Collected material below:

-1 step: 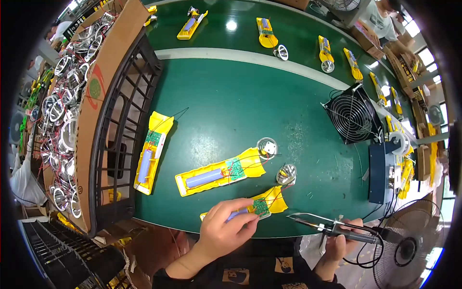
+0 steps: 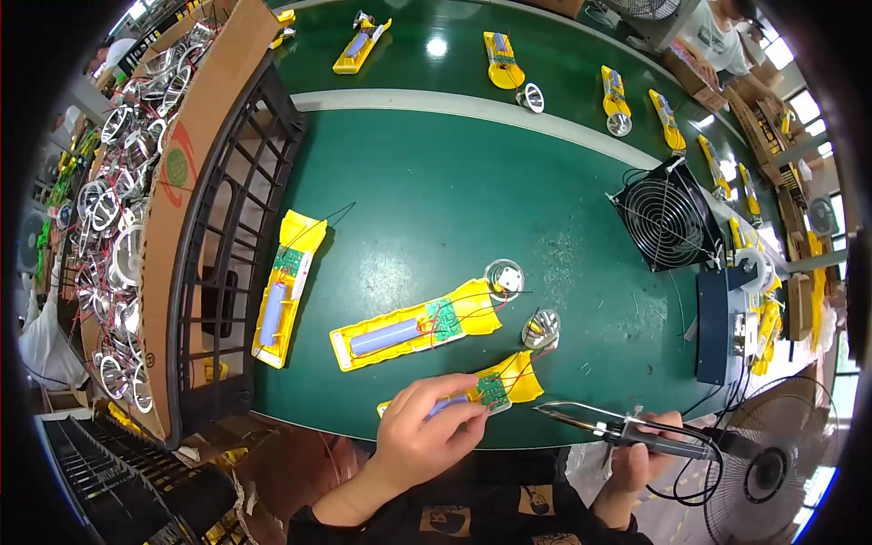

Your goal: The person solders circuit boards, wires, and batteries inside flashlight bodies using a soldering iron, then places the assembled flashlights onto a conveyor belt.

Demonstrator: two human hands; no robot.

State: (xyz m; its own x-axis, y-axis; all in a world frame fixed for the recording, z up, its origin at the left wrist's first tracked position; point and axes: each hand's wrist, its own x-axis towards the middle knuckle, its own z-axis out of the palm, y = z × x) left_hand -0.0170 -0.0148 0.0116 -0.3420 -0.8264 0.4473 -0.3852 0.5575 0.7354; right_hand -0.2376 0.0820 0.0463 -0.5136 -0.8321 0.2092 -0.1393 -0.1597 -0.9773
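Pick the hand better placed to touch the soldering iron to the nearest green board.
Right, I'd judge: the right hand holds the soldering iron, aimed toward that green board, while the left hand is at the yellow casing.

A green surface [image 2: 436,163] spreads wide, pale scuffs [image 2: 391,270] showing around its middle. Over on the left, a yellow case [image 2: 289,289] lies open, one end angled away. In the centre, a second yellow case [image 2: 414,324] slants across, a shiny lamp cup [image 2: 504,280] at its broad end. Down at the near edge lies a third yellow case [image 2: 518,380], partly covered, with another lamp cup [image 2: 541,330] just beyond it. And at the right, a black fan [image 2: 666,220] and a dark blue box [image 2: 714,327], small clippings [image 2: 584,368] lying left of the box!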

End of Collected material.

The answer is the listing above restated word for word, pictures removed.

-1 step: 
+0 steps: 

Your goal: The person solders circuit boards, wires, and batteries inside flashlight bodies using a soldering iron, then places the assembled flashlights onto a conveyor belt.

Demonstrator: two human hands; no robot.

State: (xyz m; its own x-axis, y-axis; all in a world frame fixed for the recording, z up, its origin at the left wrist's first tracked position; point and axes: each hand's wrist, its own x-axis towards the middle knuckle, its own z-axis out of the palm, y = z × x) left_hand -0.0170 -0.0148 0.0116 -0.3420 -0.8264 0.4473 -0.3852 0.5575 0.7354; right_hand -0.2376 0.0820 0.0463 -0.5136 -0.8321 0.2092 -0.1393 -0.1597 -0.9773
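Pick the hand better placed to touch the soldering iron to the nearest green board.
Right, I'd judge: the right hand holds the soldering iron, aimed toward that green board, while the left hand is at the yellow casing.

A green surface [image 2: 436,163] spreads wide, pale scuffs [image 2: 391,270] showing around its middle. Over on the left, a yellow case [image 2: 289,289] lies open, one end angled away. In the centre, a second yellow case [image 2: 414,324] slants across, a shiny lamp cup [image 2: 504,280] at its broad end. Down at the near edge lies a third yellow case [image 2: 518,380], partly covered, with another lamp cup [image 2: 541,330] just beyond it. And at the right, a black fan [image 2: 666,220] and a dark blue box [image 2: 714,327], small clippings [image 2: 584,368] lying left of the box!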

There's nothing else to the answer.